Here, even though the plaintiffs undoubtedly saw the arbitration paragraph when they initialed it, their declarations state they did not know what “binding arbitration” meant. No one explained it to them, and they were unaware they were giving up their right to trial. There is no evidence plaintiffs were sophisticated in legal matters. Combined with the take-it-or-leave-it circumstances surrounding the application for employment, there is a strong showing of procedural unconscionability.

The substantive element of unconscionability means that the agreement is overly harsh or one sided. (Wherry v Award, Inc. (2011) 192 Cal.App.4th 1242) In the context of an arbitration agreement imposed by an employer on an employee, a lack of mutuality renders a contract substantively unconscionable. (Armendariz, at p. 118) Given the disadvantages that may exist for plaintiffs arbitrating disputes, it is unfairly one-sided for an employer with superior bargaining power to impose arbitration on the employee as plaintiff but not to accept such limitations when it seeks to prosecute a claim against the employee, without at least some reasonable justification for such one-sidedness based on business realities. (Armendariz, at p. 118)

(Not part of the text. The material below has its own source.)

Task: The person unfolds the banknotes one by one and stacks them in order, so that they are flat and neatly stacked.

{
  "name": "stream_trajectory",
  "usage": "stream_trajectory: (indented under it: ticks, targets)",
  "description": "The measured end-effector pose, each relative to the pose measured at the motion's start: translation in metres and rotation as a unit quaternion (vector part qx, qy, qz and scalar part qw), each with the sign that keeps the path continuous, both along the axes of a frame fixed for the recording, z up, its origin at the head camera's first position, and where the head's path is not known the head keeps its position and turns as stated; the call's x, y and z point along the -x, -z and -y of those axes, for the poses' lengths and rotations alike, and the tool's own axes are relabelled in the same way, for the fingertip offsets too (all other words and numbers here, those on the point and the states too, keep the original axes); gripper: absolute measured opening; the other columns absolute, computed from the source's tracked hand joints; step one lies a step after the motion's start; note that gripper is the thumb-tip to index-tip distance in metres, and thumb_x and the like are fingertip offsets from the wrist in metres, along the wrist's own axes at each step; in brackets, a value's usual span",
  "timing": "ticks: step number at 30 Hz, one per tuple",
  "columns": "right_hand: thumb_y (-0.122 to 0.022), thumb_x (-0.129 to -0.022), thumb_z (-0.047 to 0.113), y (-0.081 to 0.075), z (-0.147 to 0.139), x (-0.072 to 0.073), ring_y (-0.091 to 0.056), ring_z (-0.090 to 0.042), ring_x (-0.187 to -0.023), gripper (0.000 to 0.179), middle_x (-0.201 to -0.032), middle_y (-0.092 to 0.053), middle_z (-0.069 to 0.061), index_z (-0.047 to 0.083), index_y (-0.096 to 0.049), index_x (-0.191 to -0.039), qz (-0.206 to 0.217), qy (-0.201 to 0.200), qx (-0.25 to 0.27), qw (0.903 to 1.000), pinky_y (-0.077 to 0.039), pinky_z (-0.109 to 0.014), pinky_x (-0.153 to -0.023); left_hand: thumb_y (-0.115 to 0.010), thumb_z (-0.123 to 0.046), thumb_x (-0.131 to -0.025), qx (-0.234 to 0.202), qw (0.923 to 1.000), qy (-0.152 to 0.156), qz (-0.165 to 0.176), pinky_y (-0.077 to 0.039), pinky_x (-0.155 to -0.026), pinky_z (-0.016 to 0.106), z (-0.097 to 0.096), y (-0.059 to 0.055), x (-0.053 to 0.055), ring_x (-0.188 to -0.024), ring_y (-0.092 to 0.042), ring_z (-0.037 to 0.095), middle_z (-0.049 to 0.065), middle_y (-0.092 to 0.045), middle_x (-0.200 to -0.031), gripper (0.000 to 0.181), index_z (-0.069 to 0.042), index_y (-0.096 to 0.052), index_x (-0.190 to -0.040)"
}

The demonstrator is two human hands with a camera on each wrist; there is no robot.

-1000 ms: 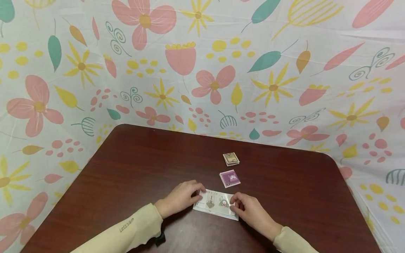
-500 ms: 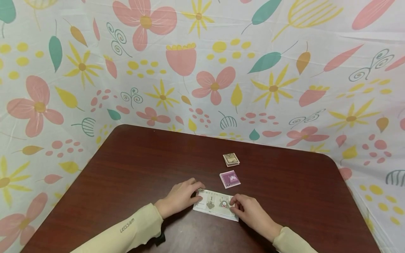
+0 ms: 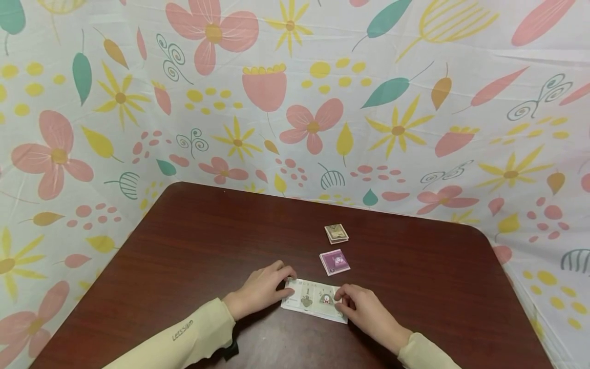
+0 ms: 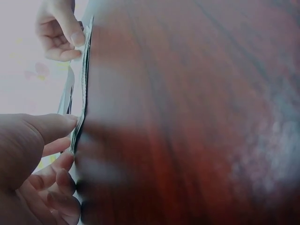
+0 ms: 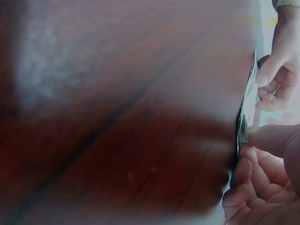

In this agreement, the phrases “I hereby agree,” “I further agree,” and “I agree” indicate only one party is agreeing to submit all disputes to arbitration, and that party is the one whose signature appears at the bottom of the form. The one-sidedness of the agreement is highlighted by the language of the Arbitration Agreement signed by another plaintiff wherein both she and AccentCare “agree to forego any right we each may have had to a a jury trial on these clams or disputes…” It concluded, “I further acknowledge that in exchange for my agreement to arbitrate, AccentCare, Inc. also agrees to submit all claims and disputes it may have with me to final and binding arbitration…” This language clearly demonstrates defendants knew how to draft a bilateral agreement.

In the cases cited, the use of bilateral language is evident, as in, “…I understand by agreeing to this binding arbitration provision, both I and the Company give up our rights to trial by jury.” (Little, at p. 1070) There is no similar language in the agreement at issue here. The arbitration language in the acknowledgment signed by plaintiffs did not create mutual obligations. This, combined with the elements of procedural unconscionability present in the circumstances of the execution of the agreement compel the conclusion that the arbitration agreement was unenforceable. The judgment is affirmed. Costs are awarded to plaintiffs.